_What you have to do:_
All that is needed is every line of the listing below that has "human".

[Opening Dataset section]

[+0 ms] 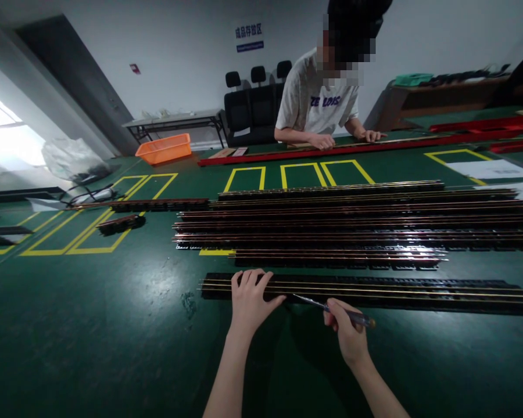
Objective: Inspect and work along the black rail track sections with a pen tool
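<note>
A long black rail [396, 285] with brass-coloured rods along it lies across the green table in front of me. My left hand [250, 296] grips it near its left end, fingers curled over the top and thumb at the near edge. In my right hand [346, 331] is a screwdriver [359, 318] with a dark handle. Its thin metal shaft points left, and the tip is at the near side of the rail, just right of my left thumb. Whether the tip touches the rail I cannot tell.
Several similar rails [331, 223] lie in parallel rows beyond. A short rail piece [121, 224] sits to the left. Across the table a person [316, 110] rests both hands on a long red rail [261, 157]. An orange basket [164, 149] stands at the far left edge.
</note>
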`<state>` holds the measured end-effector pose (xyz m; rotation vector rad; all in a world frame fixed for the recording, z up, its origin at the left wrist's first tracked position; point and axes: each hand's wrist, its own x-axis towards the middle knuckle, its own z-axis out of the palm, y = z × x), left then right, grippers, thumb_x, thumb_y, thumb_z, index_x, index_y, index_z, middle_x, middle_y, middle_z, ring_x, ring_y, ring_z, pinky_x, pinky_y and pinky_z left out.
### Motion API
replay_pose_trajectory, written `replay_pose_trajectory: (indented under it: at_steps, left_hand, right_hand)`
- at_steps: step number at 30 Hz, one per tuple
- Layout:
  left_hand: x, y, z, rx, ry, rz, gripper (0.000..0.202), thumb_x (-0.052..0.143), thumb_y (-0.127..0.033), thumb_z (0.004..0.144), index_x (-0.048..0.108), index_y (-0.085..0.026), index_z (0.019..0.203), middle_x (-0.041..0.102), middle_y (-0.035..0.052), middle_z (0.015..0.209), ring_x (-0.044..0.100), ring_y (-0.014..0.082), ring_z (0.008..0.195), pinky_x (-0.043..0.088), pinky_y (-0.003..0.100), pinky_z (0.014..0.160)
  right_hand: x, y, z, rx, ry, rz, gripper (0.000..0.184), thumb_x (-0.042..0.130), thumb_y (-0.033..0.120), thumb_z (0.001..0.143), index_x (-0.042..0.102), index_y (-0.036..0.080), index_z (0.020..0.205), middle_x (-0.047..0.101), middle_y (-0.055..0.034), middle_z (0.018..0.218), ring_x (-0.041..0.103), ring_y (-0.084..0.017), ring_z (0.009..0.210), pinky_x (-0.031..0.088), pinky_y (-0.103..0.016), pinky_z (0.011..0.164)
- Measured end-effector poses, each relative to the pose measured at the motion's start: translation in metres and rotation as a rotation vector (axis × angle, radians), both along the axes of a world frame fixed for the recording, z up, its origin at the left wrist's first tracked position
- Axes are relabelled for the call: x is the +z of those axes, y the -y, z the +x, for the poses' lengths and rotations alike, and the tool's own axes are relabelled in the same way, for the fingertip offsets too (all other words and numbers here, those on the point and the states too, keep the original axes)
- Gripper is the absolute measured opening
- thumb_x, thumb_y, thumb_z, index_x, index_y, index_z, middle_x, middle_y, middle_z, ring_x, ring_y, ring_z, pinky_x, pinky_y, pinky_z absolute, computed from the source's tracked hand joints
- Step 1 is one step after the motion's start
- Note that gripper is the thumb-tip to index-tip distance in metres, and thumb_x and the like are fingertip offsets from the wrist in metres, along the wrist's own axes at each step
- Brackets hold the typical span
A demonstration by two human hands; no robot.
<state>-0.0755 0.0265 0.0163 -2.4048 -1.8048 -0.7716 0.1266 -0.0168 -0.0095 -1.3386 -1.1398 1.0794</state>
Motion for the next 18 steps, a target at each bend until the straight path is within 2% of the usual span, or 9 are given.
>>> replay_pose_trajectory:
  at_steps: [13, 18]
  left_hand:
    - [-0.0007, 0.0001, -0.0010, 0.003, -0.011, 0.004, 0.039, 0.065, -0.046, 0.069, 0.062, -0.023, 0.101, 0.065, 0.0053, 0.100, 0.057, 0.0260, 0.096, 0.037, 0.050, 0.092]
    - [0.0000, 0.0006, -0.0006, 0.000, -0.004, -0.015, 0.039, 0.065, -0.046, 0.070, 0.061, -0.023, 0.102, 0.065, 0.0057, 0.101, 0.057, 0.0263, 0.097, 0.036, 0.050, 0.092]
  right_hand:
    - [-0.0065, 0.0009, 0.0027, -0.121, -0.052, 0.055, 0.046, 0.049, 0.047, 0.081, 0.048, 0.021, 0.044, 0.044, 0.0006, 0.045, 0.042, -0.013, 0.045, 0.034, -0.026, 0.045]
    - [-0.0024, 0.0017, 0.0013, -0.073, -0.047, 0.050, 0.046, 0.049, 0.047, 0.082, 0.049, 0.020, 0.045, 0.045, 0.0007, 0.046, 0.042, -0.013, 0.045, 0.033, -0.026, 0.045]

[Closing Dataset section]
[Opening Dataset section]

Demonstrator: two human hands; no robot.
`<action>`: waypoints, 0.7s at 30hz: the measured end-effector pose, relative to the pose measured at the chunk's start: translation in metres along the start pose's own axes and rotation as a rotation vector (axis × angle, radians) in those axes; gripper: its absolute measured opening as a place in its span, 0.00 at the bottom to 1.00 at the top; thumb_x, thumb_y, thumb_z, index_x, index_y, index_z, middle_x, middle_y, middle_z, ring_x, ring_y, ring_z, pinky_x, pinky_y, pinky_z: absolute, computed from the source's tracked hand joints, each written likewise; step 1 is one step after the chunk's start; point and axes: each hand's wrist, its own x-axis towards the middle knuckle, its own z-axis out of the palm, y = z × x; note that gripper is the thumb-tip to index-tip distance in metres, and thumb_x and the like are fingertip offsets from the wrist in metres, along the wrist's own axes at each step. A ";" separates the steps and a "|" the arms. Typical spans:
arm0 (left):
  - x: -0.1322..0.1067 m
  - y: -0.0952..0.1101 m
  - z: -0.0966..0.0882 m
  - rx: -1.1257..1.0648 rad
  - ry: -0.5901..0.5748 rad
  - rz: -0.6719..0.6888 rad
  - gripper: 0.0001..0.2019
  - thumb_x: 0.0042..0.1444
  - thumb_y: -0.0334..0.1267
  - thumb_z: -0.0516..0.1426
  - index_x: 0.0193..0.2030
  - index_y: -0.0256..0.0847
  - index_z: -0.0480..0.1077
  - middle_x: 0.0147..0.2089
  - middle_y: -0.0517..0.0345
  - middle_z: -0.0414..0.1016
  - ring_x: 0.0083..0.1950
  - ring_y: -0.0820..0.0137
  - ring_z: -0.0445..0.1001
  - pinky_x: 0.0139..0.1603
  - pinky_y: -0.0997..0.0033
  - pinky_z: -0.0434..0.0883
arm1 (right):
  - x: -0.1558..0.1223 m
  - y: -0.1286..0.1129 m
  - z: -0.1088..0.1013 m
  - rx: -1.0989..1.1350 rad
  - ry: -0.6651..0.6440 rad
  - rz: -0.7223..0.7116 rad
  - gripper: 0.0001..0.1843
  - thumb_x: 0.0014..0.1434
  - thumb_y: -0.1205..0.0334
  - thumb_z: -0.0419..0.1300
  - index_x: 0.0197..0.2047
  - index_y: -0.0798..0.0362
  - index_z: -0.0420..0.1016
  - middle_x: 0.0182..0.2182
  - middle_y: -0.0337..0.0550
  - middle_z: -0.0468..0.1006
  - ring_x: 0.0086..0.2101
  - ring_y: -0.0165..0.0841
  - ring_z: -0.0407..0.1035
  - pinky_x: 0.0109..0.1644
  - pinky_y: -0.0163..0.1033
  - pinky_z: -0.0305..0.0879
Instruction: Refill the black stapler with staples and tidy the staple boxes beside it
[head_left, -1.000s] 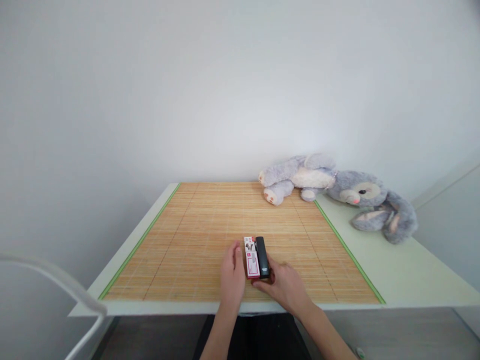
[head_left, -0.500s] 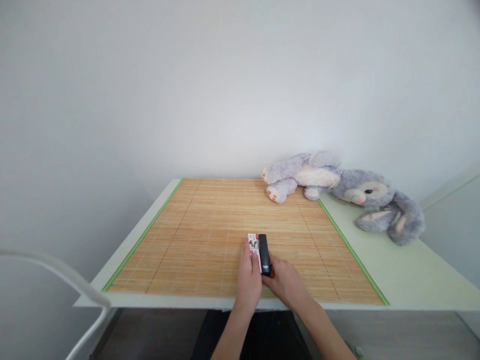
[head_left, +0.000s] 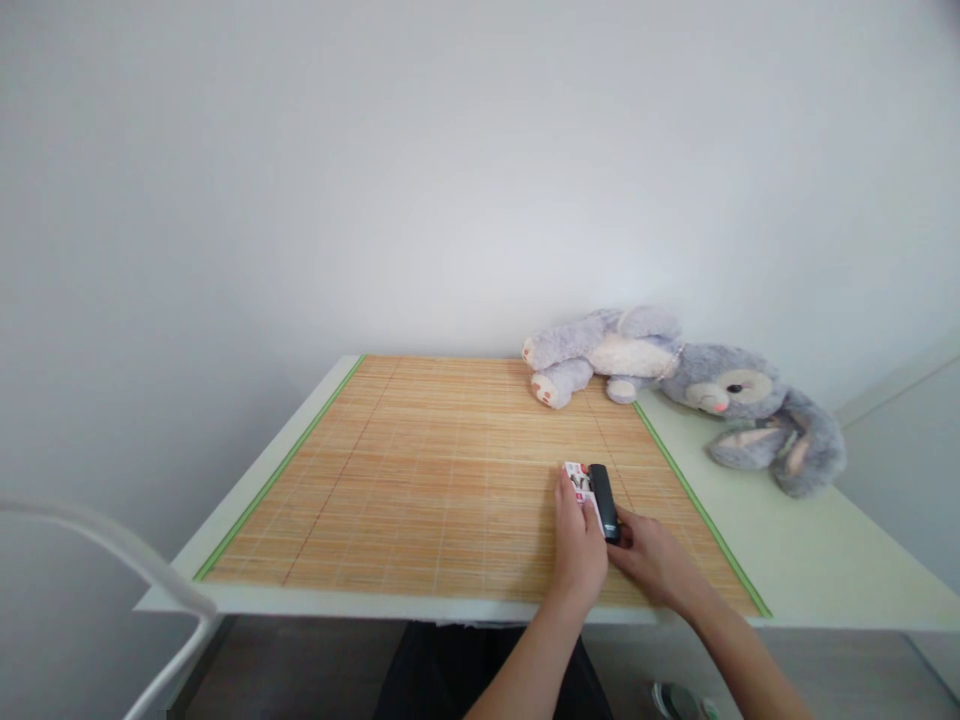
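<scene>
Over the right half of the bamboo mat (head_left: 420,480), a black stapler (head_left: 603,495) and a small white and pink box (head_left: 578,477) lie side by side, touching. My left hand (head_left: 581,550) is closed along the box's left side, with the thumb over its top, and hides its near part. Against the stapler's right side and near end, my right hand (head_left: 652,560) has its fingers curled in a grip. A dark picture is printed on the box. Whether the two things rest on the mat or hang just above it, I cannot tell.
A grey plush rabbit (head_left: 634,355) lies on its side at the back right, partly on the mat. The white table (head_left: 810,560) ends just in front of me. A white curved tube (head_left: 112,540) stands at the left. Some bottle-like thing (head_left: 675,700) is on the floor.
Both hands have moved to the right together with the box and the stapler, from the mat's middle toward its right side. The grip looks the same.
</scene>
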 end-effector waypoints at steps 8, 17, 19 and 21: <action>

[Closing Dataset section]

_Solution to the problem:_
A demonstration by two human hands; no robot.
Demonstrator: two human hands; no robot.

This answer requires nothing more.